What makes a book a “boy’s book” – or, more precisely, a “boy’s-and-girl’s-book” – is that it emphasizes action, adventure, and movement. The gender of the protagonist has nothing to do with anything. But sometimes boys probably think it does, because of the kinds of books they have encountered in the past, or the way books are marketed, or the comments their peers and parents make. That’s the bit that is pernicious.
If you want to encourage a boy who likes reading but isn’t sure about “girly books” to read books with female protagonists, you might be well advised to skip the prom-dress-girl-paranormals that emphasize romance and relationships, even if they are very good books of their type, and go straight for adventure stories that are more likely to appeal to boys who like action. There are plenty of choices out there besides The Hunger Games. How about Divergent by Roth, say? Or The Scorpio Races by Stiefvater, if the kid is okay with a slower-paced but amazing book? Or Partials by Dan Wells? Or if your kid is allergic to even a shred of romance, then maybe Thirteenth Child by Patricia Wrede? And on and on – it is not going to be a short list.

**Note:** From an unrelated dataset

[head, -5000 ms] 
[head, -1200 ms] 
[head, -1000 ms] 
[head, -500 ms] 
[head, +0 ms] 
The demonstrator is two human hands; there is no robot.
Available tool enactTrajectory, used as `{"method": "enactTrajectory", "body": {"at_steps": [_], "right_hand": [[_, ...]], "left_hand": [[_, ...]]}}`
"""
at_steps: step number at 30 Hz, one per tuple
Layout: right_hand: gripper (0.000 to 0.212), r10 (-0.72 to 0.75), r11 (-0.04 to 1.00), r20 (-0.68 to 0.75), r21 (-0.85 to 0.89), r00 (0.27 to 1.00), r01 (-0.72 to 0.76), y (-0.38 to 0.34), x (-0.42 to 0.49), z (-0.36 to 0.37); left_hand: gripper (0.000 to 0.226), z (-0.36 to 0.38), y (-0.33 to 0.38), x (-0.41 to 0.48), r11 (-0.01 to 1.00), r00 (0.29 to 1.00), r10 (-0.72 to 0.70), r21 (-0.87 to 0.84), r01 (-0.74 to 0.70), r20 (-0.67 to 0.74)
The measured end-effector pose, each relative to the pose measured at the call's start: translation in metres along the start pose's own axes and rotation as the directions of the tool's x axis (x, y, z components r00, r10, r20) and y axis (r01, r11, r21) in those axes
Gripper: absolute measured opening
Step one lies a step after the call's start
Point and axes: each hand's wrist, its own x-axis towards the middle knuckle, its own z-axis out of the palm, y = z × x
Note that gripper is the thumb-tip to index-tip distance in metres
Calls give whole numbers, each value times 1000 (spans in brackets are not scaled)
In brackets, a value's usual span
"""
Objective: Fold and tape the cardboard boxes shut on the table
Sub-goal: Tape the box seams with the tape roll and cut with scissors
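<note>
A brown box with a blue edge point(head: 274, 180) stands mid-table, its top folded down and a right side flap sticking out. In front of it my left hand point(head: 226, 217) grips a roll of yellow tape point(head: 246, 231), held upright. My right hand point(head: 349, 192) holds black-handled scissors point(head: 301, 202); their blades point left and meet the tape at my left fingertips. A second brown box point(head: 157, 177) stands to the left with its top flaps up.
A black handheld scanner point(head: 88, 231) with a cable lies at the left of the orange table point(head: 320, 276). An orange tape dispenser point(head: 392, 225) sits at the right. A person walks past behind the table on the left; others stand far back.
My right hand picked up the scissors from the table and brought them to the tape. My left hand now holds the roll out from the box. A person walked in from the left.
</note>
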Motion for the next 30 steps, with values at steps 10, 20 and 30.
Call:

Once boys who like adventure stories discover that fabulous adventure stories can feature girl protagonists, I don’t think you’ll find many boys insisting that they won’t read girl’s books. And that’s a blow against bias and embedded sexism right there, regardless of what aspects of gender are socially constructed and which are intrinsic.
Alexander GM, and M Hines. 2002. Sex differences in response to children’s toys in nonhuman primates (Cercopithecus aethiops sabaeus). Evol.Human Behav. 23:467–469.
Alexander, GM, T Wilcox and R Woods. 2009. Sex differences in infants’ visual interest in toys. Arch Sex Behav 8(3):427-33.
Hassett JM, ER Siebert, K Wallen. 2008. Sex differences in rhesus monkey toy preferences parallel those of children. Horm. Behav. 51:359–364.
Hines, M and GM Alexander. 2008. Commentary: Monkeys, girls, boys, and toys: A confirmation comment on “Sex differences in toy preferences: Striking parallels between monkeys and humans”. Horm Behav. 54(3): 478-481.
Williams, CL and KE Pleil. 2008. Toy story: Why do monkey and human males prefer trucks? Comment on “Sex differences in rhesus monkey toy preferences parallel those of children” by Hassatt, Siebert, and Wallen. Horm. Behav 54(3): 355-358.